PROMPT: Print the listing exactly, but only as far as the line containing "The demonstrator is". The first line and that line are both included.

INFORMATION SHOWN:
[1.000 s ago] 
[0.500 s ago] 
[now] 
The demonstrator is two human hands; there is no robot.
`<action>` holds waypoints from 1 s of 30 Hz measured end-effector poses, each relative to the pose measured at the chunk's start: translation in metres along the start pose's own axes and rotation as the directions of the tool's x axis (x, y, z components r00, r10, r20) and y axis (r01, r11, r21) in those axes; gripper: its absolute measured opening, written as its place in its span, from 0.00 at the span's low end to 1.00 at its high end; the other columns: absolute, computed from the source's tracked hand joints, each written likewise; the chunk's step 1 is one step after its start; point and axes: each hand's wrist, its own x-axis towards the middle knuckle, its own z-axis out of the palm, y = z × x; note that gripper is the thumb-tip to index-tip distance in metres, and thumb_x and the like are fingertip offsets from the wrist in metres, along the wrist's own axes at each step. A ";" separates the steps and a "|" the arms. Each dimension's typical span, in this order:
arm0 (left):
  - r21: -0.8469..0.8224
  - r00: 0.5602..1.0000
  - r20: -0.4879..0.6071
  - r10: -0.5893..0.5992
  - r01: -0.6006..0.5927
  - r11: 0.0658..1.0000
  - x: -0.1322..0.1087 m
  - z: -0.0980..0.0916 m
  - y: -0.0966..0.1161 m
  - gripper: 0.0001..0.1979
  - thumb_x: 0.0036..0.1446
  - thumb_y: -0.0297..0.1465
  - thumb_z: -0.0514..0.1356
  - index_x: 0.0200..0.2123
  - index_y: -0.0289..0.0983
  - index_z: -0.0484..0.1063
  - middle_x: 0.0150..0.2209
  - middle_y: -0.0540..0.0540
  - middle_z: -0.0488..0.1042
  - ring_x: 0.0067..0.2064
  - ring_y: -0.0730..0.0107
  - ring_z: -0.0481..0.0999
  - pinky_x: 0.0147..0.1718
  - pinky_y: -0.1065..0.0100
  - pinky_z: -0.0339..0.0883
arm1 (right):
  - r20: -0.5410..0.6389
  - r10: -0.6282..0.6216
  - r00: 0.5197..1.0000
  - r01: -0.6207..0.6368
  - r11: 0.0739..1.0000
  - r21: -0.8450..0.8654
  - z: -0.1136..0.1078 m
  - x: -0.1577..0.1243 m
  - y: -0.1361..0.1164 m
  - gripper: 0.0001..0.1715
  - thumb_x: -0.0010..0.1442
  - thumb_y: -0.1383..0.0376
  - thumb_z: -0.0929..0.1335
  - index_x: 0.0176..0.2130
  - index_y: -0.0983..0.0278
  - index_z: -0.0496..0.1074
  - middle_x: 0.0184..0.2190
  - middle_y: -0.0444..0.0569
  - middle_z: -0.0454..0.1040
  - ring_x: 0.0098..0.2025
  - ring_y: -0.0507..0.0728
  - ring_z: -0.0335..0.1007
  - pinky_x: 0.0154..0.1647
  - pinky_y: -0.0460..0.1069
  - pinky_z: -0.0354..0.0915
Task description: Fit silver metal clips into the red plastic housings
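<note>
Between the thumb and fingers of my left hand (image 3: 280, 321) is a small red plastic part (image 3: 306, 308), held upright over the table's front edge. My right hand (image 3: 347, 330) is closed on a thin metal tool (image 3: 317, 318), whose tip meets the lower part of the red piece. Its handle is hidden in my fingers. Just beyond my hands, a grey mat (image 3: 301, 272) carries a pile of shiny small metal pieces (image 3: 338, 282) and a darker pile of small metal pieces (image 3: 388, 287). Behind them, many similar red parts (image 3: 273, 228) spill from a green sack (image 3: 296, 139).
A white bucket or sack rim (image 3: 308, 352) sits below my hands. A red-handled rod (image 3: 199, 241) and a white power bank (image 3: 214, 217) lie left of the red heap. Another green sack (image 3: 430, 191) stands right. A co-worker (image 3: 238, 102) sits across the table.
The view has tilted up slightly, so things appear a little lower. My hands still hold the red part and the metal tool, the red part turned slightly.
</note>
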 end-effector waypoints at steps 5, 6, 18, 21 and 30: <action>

RESPONSE BELOW:
[1.000 s ago] 
[0.500 s ago] 
[now] 
The demonstrator is two human hands; there is no robot.

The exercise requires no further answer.